Requirement>
What is needed is an exact copy of the entries below, with every picture left out.

[Extracted data entries]
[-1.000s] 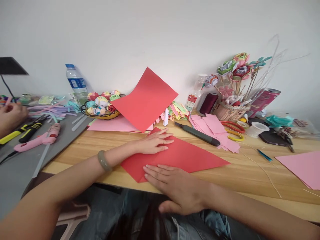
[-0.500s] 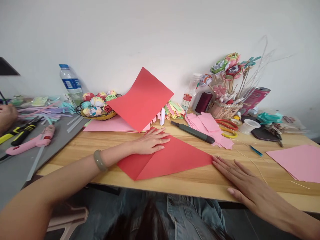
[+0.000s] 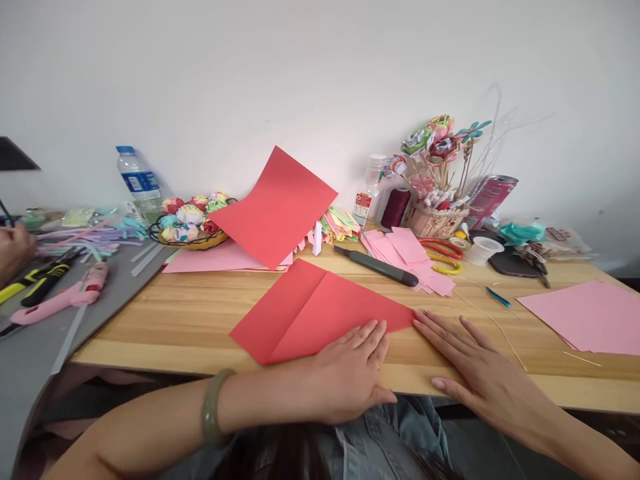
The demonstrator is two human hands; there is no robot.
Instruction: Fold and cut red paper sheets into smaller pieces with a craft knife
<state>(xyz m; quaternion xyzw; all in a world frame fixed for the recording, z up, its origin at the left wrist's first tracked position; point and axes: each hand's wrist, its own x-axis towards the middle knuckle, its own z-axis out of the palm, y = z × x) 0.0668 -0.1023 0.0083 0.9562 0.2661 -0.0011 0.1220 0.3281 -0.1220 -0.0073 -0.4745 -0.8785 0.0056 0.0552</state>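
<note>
A folded sheet of red paper (image 3: 310, 307) lies on the wooden table in front of me, its right part doubled over into a triangle that narrows to a point. My left hand (image 3: 353, 370) rests flat on the near folded edge, fingers stretched out. At the right tip of the paper, my right hand (image 3: 467, 357) lies palm down with its fingertips touching that corner. Neither hand is closed on anything. Behind the folded paper, another red sheet (image 3: 275, 207) leans up over pink sheets (image 3: 200, 259).
Beyond the paper lie a dark green craft knife (image 3: 377, 267), pink paper pieces (image 3: 407, 250) and red-handled scissors (image 3: 443, 250). A basket of paper flowers (image 3: 193, 233) stands at the back. A pink glue gun (image 3: 65, 297) sits left, near another person's hand (image 3: 15, 250).
My left hand has slid from the paper's far upper part down and right to its near edge. My right hand stays at the right tip.
</note>
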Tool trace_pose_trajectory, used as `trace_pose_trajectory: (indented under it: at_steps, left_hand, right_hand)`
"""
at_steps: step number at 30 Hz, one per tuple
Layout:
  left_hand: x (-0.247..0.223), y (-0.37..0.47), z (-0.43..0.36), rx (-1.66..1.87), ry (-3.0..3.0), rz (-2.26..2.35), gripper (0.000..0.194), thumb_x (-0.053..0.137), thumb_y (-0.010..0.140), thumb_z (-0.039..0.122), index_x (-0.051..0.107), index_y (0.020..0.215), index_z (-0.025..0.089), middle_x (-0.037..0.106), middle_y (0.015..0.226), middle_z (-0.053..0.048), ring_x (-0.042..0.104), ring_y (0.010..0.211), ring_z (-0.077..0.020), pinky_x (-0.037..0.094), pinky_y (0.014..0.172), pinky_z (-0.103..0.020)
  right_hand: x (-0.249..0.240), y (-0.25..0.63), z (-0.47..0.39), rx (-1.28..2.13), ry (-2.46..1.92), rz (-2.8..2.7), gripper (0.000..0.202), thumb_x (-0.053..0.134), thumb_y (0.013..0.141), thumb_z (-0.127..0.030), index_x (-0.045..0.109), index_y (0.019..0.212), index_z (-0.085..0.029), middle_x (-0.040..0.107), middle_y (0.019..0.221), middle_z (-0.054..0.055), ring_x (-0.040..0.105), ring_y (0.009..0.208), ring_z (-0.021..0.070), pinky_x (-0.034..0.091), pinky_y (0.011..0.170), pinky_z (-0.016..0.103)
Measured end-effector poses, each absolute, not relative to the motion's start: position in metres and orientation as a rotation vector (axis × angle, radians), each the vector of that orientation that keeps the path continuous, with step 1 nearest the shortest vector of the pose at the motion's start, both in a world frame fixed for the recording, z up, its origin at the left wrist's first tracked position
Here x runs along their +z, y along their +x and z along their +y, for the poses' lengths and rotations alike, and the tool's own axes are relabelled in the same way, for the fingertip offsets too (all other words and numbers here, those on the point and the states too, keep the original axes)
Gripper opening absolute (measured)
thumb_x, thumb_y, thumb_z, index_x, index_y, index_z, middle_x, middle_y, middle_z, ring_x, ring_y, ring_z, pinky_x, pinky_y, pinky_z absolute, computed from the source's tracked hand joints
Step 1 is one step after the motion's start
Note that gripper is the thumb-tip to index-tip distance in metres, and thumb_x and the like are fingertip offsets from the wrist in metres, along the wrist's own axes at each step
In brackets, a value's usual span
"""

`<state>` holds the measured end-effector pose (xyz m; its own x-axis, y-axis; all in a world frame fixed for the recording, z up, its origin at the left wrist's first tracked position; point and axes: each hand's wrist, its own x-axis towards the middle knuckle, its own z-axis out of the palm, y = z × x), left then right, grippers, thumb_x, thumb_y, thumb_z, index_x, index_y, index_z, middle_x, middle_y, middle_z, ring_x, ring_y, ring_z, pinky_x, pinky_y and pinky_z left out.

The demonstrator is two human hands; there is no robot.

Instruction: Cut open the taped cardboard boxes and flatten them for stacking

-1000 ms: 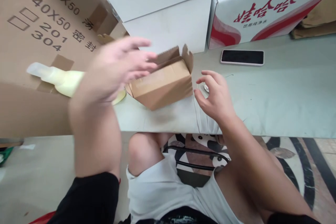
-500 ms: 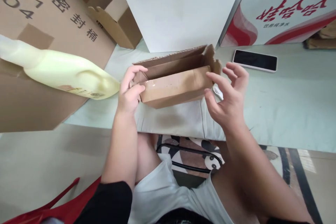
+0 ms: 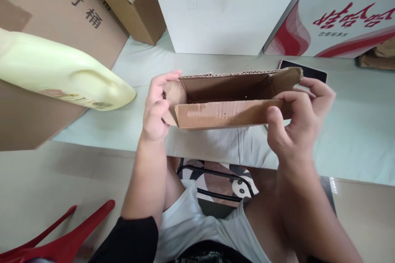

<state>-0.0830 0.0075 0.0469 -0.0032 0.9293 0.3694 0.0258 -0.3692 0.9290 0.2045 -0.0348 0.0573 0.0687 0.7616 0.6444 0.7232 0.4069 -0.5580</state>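
A narrow brown cardboard box (image 3: 222, 115) with its open side facing up is held between my two hands, above the near part of the cloth-covered table. My left hand (image 3: 157, 107) grips the box's left end, fingers behind and thumb in front of the end flap. At the other end, my right hand (image 3: 299, 111) holds the right flap and corner, with the thumb against the front wall. I see the bare inner walls, but the bottom is mostly in shadow. Part of a phone (image 3: 319, 74) is covered by the box and right hand.
On the left, a pale yellow bottle (image 3: 68, 74) lies in front of a large carton (image 3: 46, 12). A smaller open carton (image 3: 145, 12), a white box (image 3: 222, 12) and a red-and-white box (image 3: 352, 16) line the back. A red stool or chair (image 3: 80, 230) is on the floor.
The box has moved right and turned so its long side runs level. My right hand has shifted right and closed on its right end. The view has moved slightly.
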Motion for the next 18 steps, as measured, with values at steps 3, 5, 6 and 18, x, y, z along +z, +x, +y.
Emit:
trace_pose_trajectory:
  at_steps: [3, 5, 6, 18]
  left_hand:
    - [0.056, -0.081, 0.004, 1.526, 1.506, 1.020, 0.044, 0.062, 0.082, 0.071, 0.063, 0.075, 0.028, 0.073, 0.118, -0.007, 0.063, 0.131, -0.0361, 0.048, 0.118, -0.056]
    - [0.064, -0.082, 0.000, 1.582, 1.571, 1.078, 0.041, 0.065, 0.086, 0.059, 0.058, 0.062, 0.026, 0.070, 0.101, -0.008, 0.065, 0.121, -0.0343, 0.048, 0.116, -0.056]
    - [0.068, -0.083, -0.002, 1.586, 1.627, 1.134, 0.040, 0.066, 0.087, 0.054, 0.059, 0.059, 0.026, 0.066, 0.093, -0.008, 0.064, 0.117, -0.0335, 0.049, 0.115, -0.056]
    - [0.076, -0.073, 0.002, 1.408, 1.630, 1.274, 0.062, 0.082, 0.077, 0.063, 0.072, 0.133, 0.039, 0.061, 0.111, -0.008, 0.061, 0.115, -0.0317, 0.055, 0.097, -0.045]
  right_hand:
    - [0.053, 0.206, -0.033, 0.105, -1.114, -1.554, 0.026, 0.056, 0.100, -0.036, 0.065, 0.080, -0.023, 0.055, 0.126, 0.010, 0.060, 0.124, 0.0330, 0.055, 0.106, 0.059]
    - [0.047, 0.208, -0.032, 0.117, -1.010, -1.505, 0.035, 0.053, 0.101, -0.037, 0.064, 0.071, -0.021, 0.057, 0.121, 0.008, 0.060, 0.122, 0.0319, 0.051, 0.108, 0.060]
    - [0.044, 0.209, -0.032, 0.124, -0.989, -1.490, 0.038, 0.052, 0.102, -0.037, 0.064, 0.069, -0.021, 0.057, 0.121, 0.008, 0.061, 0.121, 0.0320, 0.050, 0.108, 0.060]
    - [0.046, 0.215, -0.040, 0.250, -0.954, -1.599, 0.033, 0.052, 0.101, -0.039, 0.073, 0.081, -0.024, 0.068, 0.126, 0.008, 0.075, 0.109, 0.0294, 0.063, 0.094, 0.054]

Task answer>
[-1.000s] 
[-0.500s] 
[+0.000s] 
The demonstrator is two human hands; there is no robot.
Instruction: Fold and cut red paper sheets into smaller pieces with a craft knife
<state>(xyz m; quaternion xyzw; all in a world frame fixed for the recording, z up, its origin at the left wrist's first tracked position; point and axes: each hand's wrist, its own x-axis towards the middle knuckle, its own z-axis out of the palm, y = z × x) 0.0668 -0.1023 0.0083 0.9562 0.2661 -0.0011 0.1220 0.3281 -0.1220 -0.0073 -0.4745 -0.8785 0.0056 0.0552</state>
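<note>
A folded sheet of red paper (image 3: 310, 307) lies on the wooden table in front of me, its right part doubled over into a triangle that narrows to a point. My left hand (image 3: 353, 370) rests flat on the near folded edge, fingers stretched out. At the right tip of the paper, my right hand (image 3: 467, 357) lies palm down with its fingertips touching that corner. Neither hand is closed on anything. Behind the folded paper, another red sheet (image 3: 275, 207) leans up over pink sheets (image 3: 200, 259).
Beyond the paper lie a dark green craft knife (image 3: 377, 267), pink paper pieces (image 3: 407, 250) and red-handled scissors (image 3: 443, 250). A basket of paper flowers (image 3: 193, 233) stands at the back. A pink glue gun (image 3: 65, 297) sits left, near another person's hand (image 3: 15, 250).
My left hand has slid from the paper's far upper part down and right to its near edge. My right hand stays at the right tip.
</note>
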Tool trace_pose_trajectory, used as `trace_pose_trajectory: (indented under it: at_steps, left_hand, right_hand)`
"""
at_steps: step number at 30 Hz, one per tuple
Layout:
  left_hand: x (-0.247..0.223), y (-0.37..0.47), z (-0.43..0.36), rx (-1.66..1.87), ry (-3.0..3.0), rz (-2.26..2.35), gripper (0.000..0.194), thumb_x (-0.053..0.137), thumb_y (-0.010..0.140), thumb_z (-0.039..0.122), index_x (-0.051..0.107), index_y (0.020..0.215), index_z (-0.025..0.089), middle_x (-0.037..0.106), middle_y (0.015..0.226), middle_z (-0.053..0.048), ring_x (-0.042..0.104), ring_y (0.010..0.211), ring_z (-0.077..0.020), pinky_x (-0.037..0.094), pinky_y (0.014..0.172), pinky_z (-0.103..0.020)
  right_hand: x (-0.249..0.240), y (-0.25..0.63), z (-0.47..0.39), rx (-1.28..2.13), ry (-2.46..1.92), rz (-2.8..2.7), gripper (0.000..0.202), thumb_x (-0.053..0.134), thumb_y (0.013..0.141), thumb_z (-0.127..0.030), index_x (-0.045..0.109), index_y (0.019..0.212), index_z (-0.085..0.029), middle_x (-0.040..0.107), middle_y (0.019..0.221), middle_z (-0.054..0.055), ring_x (-0.040..0.105), ring_y (0.009..0.208), ring_z (-0.021..0.070), pinky_x (-0.034..0.091), pinky_y (0.011..0.170), pinky_z (-0.016..0.103)
Measured end-effector poses, each absolute, not relative to the motion's start: position in metres and orientation as a rotation vector (axis × angle, radians), each the vector of that orientation that keeps the path continuous, with step 1 nearest the shortest vector of the pose at the motion's start, both in a world frame fixed for the recording, z up, its origin at the left wrist's first tracked position
Here x runs along their +z, y along their +x and z along their +y, for the poses' lengths and rotations alike, and the tool's own axes are relabelled in the same way, for the fingertip offsets too (all other words and numbers here, those on the point and the states too, keep the original axes)
Gripper opening absolute (measured)
thumb_x, thumb_y, thumb_z, index_x, index_y, index_z, middle_x, middle_y, middle_z, ring_x, ring_y, ring_z, pinky_x, pinky_y, pinky_z absolute, computed from the source's tracked hand joints
Step 1 is one step after the motion's start
Note that gripper is the thumb-tip to index-tip distance in metres, and thumb_x and the like are fingertip offsets from the wrist in metres, along the wrist's own axes at each step
In brackets, a value's usual span
"""

`<state>` holds the measured end-effector pose (xyz m; its own x-axis, y-axis; all in a world frame fixed for the recording, z up, its origin at the left wrist's first tracked position; point and axes: each hand's wrist, its own x-axis towards the middle knuckle, its own z-axis out of the palm, y = z × x), left then right, grippers, thumb_x, thumb_y, thumb_z, index_x, index_y, index_z, middle_x, middle_y, middle_z, ring_x, ring_y, ring_z, pinky_x, pinky_y and pinky_z left out.

The demonstrator is two human hands; there is no robot.

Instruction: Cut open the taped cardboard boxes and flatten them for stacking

-1000 ms: 
-500 ms: 
+0 ms: 

<state>-0.0830 0.0075 0.0469 -0.0032 0.9293 0.3694 0.0258 -0.3692 0.9290 0.2045 -0.0348 0.0573 0.0687 0.7616 0.6444 0.7232 0.4069 -0.5580</state>
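A narrow brown cardboard box (image 3: 222, 115) with its open side facing up is held between my two hands, above the near part of the cloth-covered table. My left hand (image 3: 157, 107) grips the box's left end, fingers behind and thumb in front of the end flap. At the other end, my right hand (image 3: 299, 111) holds the right flap and corner, with the thumb against the front wall. I see the bare inner walls, but the bottom is mostly in shadow. Part of a phone (image 3: 319, 74) is covered by the box and right hand.
On the left, a pale yellow bottle (image 3: 68, 74) lies in front of a large carton (image 3: 46, 12). A smaller open carton (image 3: 145, 12), a white box (image 3: 222, 12) and a red-and-white box (image 3: 352, 16) line the back. A red stool or chair (image 3: 80, 230) is on the floor.
The box has moved right and turned so its long side runs level. My right hand has shifted right and closed on its right end. The view has moved slightly.
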Motion for the next 18 steps, as measured, with values at steps 3, 5, 6 and 18, x, y, z along +z, +x, +y.
Emit:
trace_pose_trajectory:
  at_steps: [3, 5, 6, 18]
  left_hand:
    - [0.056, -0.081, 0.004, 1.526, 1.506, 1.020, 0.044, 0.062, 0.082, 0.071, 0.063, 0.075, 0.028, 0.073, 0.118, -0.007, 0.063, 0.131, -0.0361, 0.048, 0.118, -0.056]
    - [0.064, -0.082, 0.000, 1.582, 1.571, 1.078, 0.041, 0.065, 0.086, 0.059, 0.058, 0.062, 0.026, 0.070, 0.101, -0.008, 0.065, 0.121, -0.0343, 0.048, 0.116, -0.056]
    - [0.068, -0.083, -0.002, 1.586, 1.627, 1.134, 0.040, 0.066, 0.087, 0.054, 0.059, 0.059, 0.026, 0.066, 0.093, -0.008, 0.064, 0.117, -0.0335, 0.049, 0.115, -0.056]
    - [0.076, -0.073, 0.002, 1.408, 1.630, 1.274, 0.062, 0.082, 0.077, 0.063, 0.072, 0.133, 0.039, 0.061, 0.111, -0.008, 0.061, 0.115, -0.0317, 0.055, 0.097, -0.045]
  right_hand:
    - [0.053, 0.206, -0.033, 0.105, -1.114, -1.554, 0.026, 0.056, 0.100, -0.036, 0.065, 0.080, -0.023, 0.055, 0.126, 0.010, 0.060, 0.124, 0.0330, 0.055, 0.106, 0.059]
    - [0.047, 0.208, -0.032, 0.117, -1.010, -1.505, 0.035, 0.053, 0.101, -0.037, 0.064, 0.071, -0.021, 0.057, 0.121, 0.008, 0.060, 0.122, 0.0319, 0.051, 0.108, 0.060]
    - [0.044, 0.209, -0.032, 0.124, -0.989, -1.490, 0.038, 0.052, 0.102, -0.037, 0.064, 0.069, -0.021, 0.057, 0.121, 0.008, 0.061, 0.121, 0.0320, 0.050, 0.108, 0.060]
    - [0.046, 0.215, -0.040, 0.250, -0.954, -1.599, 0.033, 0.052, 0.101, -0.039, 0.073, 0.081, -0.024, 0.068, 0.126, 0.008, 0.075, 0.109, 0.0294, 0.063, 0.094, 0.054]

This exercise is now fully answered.